Yangchuanosaurs... not tons of evidence. I just wanted to emphasize the
hypothesis that Yangchuanosaurus, Sinraptor et al. are more basal than
Allosaurus. Though I may be jumping the gun a bit on this, I think a lot
of the evidence for allosauroid monophyly is arguable. Its worth noting
that a number of important characters conflict with allosauroid
monophyly. Yangchuanosaurs apparently had a fully enclosed pubic
obturator fenestra, a fourth metacarpal, a low, massive astragalar
ascending process which is more reminiscent of _Torvosaurus_ than
_Allosaurus_, and caudal hyposphene-hypantra articulations. I'd disagree
with some of Tom's characters, e.g. there is a tyrannosaur dorsal I've
seen illustrated (I think it was Makovicky's thesis) with an anteriorly
inclined neural spine so I don't think that's an allosauroid
synapomorphy.
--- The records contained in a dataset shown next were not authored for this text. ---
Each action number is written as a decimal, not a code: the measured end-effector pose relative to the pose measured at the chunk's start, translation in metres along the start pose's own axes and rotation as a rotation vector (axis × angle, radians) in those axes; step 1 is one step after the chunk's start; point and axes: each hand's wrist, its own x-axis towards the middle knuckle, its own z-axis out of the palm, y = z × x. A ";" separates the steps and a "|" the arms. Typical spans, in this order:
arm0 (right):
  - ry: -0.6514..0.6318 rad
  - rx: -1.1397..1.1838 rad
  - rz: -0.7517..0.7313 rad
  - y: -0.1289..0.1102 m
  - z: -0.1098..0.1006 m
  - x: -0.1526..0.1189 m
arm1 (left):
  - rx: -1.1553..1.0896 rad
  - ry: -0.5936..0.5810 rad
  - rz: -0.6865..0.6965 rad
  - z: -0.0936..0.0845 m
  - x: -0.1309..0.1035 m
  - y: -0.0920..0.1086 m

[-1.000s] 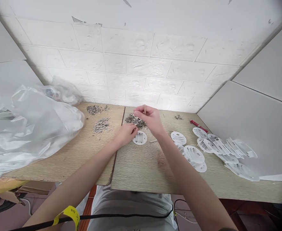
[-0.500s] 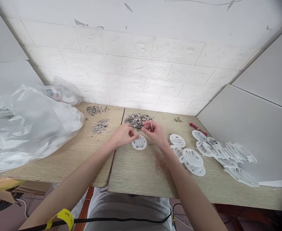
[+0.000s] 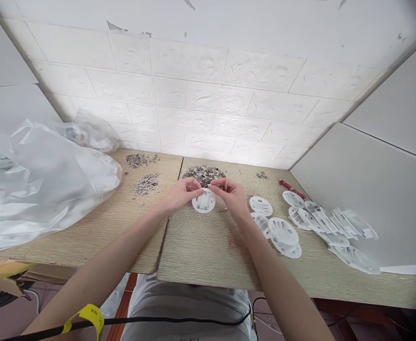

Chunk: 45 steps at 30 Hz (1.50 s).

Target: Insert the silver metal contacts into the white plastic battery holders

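A round white plastic disc with slots and small metal parts is tilted up from the table at the centre. My left hand grips its upper left edge between thumb and fingers. At the disc's upper right edge, my right hand pinches a small shiny metal piece. That piece is too small to make out fully. Just behind both hands lies a heap of small metal pieces. A thin metal tool rests on the table beside the disc, partly hidden by my right hand.
More white discs lie on the right, several of them overlapping against the side panel. A red object lies behind them. Two smaller metal heaps sit on the left, near a big plastic bag. A seam divides the tabletop.
My left hand has taken hold of the disc, which lay flat, and lifted it into a tilt. My right hand has come to the disc's edge with its fingers pinched.
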 end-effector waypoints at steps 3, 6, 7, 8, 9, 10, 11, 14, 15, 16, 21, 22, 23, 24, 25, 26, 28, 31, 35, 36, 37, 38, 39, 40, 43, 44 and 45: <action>-0.046 -0.013 -0.010 0.002 0.000 0.000 | -0.095 0.061 -0.077 -0.001 0.001 0.000; -0.039 -0.045 -0.017 0.004 0.000 0.000 | -0.218 0.033 -0.142 -0.002 0.003 -0.002; -0.027 -0.066 -0.021 0.005 0.000 0.000 | -0.263 0.011 -0.152 -0.002 0.003 -0.003; -0.013 -0.093 -0.028 0.005 0.000 0.001 | -0.303 -0.010 -0.162 -0.003 0.004 -0.003; -0.003 -0.124 -0.038 0.005 0.000 0.001 | -0.335 -0.026 -0.171 -0.003 0.004 -0.004; 0.003 -0.157 -0.052 0.005 0.000 0.001 | -0.359 -0.033 -0.180 -0.003 0.005 -0.004; 0.008 -0.190 -0.069 0.004 0.000 0.001 | -0.378 -0.034 -0.187 -0.002 0.005 -0.004; 0.013 -0.283 -0.135 0.003 0.002 -0.001 | -0.426 -0.039 -0.210 -0.001 0.005 -0.004; 0.016 -0.316 -0.164 0.003 0.002 -0.001 | -0.442 -0.042 -0.215 -0.001 0.005 -0.003; 0.020 -0.352 -0.194 0.004 0.004 -0.002 | -0.456 -0.049 -0.218 0.000 0.005 -0.003; 0.090 -0.439 -0.245 0.007 0.012 -0.006 | -0.509 -0.090 -0.220 -0.001 0.004 -0.002; 0.109 -0.429 -0.235 0.007 0.014 -0.007 | -0.520 -0.101 -0.219 -0.001 0.004 -0.002; 0.127 -0.418 -0.226 0.008 0.015 -0.007 | -0.532 -0.113 -0.215 -0.001 0.004 -0.002; 0.142 -0.407 -0.219 0.008 0.015 -0.007 | -0.540 -0.128 -0.208 -0.002 0.004 -0.003; 0.154 -0.395 -0.215 0.008 0.015 -0.008 | -0.545 -0.145 -0.202 -0.002 0.004 -0.003; 0.164 -0.379 -0.210 0.007 0.015 -0.007 | -0.548 -0.160 -0.199 -0.002 0.004 -0.003; 0.169 -0.337 -0.197 0.006 0.013 -0.007 | -0.555 -0.188 -0.210 -0.001 0.003 -0.003; 0.141 -0.256 -0.152 0.003 0.009 -0.005 | -0.608 -0.211 -0.246 0.001 0.002 -0.001; 0.113 -0.160 -0.098 0.001 0.004 -0.003 | -0.649 -0.149 -0.270 0.003 0.001 0.002; 0.106 -0.148 -0.090 0.001 0.004 -0.003 | -0.651 -0.128 -0.272 0.003 0.002 0.002; 0.099 -0.140 -0.084 0.001 0.004 -0.003 | -0.652 -0.110 -0.273 0.003 0.002 0.002; 0.093 -0.135 -0.076 0.001 0.004 -0.003 | -0.649 -0.093 -0.270 0.002 0.003 0.001; 0.090 -0.136 -0.070 0.001 0.004 -0.003 | -0.640 -0.082 -0.266 0.002 0.003 0.001; 0.089 -0.142 -0.067 0.001 0.004 -0.003 | -0.625 -0.074 -0.260 0.002 0.004 0.000; 0.071 -0.196 -0.079 0.001 0.005 -0.003 | -0.567 -0.079 -0.245 0.002 0.005 -0.003; 0.063 -0.218 -0.085 0.002 0.006 -0.003 | -0.553 -0.083 -0.242 0.003 0.004 -0.003; 0.056 -0.238 -0.089 0.002 0.006 -0.004 | -0.542 -0.089 -0.239 0.004 0.004 -0.003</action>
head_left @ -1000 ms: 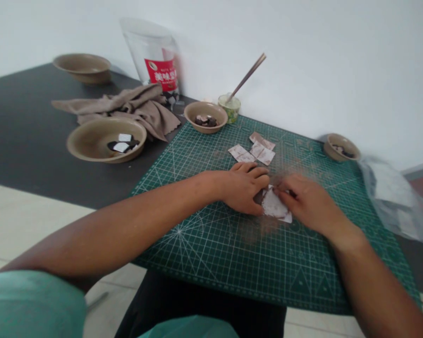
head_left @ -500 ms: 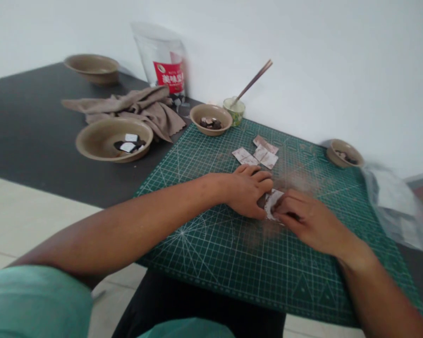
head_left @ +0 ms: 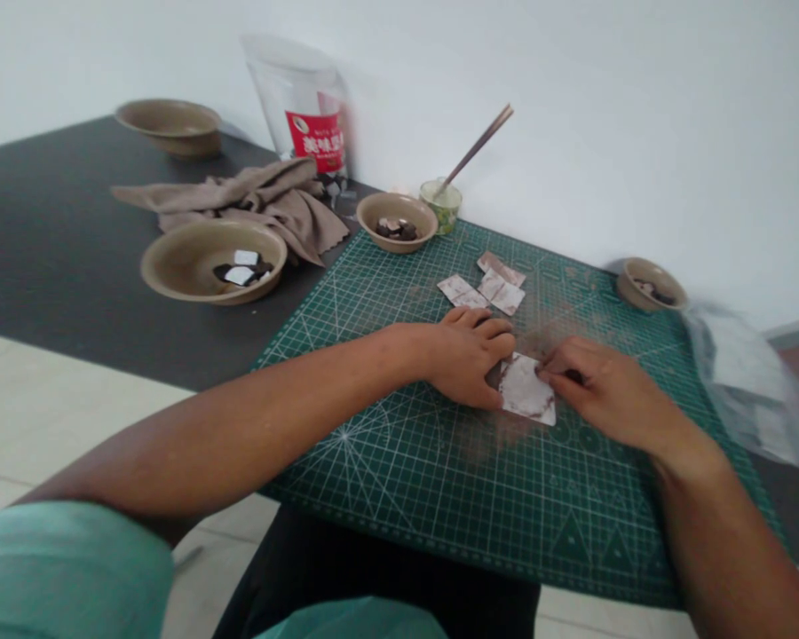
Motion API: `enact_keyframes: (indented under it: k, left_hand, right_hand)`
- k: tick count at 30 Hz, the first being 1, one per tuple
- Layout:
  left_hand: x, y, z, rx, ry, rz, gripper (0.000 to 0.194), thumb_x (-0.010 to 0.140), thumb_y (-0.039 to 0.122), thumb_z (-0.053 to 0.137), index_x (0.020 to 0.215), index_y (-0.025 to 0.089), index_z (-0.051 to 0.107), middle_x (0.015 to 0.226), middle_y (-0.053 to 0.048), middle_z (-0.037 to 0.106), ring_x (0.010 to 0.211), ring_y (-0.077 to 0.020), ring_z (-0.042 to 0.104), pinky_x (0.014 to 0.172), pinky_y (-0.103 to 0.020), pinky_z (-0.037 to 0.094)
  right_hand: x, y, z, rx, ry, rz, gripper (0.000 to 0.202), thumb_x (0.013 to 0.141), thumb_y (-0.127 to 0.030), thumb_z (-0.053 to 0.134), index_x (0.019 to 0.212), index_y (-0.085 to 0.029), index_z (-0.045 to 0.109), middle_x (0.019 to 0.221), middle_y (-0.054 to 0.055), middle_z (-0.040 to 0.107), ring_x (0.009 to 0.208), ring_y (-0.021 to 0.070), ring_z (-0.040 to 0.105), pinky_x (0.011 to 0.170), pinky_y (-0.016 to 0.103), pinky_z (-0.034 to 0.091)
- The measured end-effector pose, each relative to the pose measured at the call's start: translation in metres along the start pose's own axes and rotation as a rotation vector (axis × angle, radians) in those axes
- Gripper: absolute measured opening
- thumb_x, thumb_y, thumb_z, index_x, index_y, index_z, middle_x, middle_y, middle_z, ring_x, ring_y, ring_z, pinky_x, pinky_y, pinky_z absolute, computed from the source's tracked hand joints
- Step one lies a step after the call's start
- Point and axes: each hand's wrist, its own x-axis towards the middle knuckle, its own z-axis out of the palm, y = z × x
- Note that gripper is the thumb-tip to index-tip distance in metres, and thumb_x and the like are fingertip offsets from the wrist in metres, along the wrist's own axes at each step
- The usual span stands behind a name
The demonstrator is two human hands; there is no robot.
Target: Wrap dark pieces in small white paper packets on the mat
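A white card-like piece (head_left: pixel 527 390) with brown smudges round its edges lies on the green cutting mat (head_left: pixel 399 484). My left hand (head_left: pixel 470 355) rests palm down at its left edge, fingers apart on the mat and thumb against the piece, steadying it. At the piece's upper right edge, my right hand (head_left: pixel 589 382) is closed in a pinch. What its fingertips hold, if anything, is hidden. Beyond my left hand lie several similar smudged pieces (head_left: pixel 501 291), partly overlapping.
Brown powder marks the mat. A bowl with dark bits (head_left: pixel 398 222) and a green-patterned cup (head_left: pixel 445 206) with chopsticks stand at the back. Leftward are another bowl (head_left: pixel 166 275), a brown cloth (head_left: pixel 253 195) and a clear bag (head_left: pixel 299 106). A small bowl (head_left: pixel 649 284) and plastic bag (head_left: pixel 749 382) are right.
My right hand has slid right and slightly away from me across the white piece, uncovering most of its face. My left hand stays in place.
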Motion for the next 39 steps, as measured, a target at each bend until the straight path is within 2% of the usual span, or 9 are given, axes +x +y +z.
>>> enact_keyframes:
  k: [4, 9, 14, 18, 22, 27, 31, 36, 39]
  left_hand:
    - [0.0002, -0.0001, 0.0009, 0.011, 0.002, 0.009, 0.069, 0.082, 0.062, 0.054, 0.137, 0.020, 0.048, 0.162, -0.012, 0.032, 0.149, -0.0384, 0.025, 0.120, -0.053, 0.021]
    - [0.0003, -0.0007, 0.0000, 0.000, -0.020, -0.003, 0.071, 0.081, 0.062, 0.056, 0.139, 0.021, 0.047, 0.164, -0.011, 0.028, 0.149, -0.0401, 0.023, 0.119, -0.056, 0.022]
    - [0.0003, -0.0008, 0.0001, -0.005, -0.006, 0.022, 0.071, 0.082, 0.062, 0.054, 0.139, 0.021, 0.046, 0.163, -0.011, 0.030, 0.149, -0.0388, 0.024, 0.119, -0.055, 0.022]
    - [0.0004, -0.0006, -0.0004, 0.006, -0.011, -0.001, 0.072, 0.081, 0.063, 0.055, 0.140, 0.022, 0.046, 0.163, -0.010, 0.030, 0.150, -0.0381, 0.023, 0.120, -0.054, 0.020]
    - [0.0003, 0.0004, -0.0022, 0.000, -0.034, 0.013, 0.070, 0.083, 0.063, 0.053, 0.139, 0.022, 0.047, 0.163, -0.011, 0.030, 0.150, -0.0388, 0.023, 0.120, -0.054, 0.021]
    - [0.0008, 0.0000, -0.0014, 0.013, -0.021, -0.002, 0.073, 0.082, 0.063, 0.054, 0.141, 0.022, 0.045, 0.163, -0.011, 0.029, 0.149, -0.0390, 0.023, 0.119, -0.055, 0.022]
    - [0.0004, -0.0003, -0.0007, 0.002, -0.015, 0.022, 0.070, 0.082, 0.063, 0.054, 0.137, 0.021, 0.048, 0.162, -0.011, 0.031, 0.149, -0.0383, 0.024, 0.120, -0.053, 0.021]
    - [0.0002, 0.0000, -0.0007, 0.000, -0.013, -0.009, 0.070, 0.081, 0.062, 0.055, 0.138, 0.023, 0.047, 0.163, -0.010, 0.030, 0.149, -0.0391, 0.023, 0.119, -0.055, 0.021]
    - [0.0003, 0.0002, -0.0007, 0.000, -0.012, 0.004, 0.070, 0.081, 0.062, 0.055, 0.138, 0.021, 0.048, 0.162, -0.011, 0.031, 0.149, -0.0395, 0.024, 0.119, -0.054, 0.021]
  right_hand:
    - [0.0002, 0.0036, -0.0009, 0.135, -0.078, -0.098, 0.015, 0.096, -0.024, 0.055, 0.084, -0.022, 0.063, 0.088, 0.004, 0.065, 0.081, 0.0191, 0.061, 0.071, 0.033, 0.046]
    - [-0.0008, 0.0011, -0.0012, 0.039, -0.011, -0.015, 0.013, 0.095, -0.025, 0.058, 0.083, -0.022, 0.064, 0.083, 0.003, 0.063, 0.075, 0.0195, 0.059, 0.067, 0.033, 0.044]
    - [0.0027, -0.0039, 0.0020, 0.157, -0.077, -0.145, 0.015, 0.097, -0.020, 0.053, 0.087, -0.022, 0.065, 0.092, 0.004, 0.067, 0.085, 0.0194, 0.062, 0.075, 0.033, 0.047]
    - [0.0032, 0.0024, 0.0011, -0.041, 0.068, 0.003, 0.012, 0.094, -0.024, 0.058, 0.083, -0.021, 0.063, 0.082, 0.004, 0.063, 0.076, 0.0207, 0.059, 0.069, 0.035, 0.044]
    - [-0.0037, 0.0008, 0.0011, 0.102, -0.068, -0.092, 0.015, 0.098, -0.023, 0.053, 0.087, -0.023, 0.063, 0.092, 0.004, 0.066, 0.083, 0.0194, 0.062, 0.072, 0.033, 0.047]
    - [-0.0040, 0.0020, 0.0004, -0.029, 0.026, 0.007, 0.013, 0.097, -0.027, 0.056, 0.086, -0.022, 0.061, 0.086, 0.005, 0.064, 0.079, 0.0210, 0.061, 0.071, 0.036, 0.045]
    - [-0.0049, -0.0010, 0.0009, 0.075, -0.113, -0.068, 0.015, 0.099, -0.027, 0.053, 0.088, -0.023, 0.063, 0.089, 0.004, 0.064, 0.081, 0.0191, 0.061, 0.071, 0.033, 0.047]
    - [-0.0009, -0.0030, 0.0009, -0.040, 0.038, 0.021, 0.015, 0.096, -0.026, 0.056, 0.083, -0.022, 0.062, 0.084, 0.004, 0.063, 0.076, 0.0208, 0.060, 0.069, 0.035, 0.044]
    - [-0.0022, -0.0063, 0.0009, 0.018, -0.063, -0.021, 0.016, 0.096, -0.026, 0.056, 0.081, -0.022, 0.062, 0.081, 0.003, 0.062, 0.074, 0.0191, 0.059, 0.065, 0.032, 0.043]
The large lateral exposure of the antorbital fossa might
argue for allosauroid monophyly, although the pneumatopores included
within may not (you can't have pneumatic invasion of the nasal without
that antorbital fossa, so I figure the character is "inapplicable" to
anything without it).
I'll be upfront and say that I haven't had the chance to study
skulls in depth so I really can't say too much there, but I think
they're a bit overrated for higher-level systematics. Hips and ankles
are where it's at, in that they tend to be highly conservative at the
family level, from what I can tell although I just try to be honest and
code everything I can confidently and objectively assign a 1 or 0 to. I
don't believe that more characters is necessarily better, since by the
time you get to the end of looking for characters, most of the good,
easy, obvious ones are gone so to get that extra ten or fifty I'm often
scraping the barrel for a bunch of subjective, highly variable stuff. I
may actually end up with fewer characters this year than last. What I
have done is look at bones. Lots and lots of them.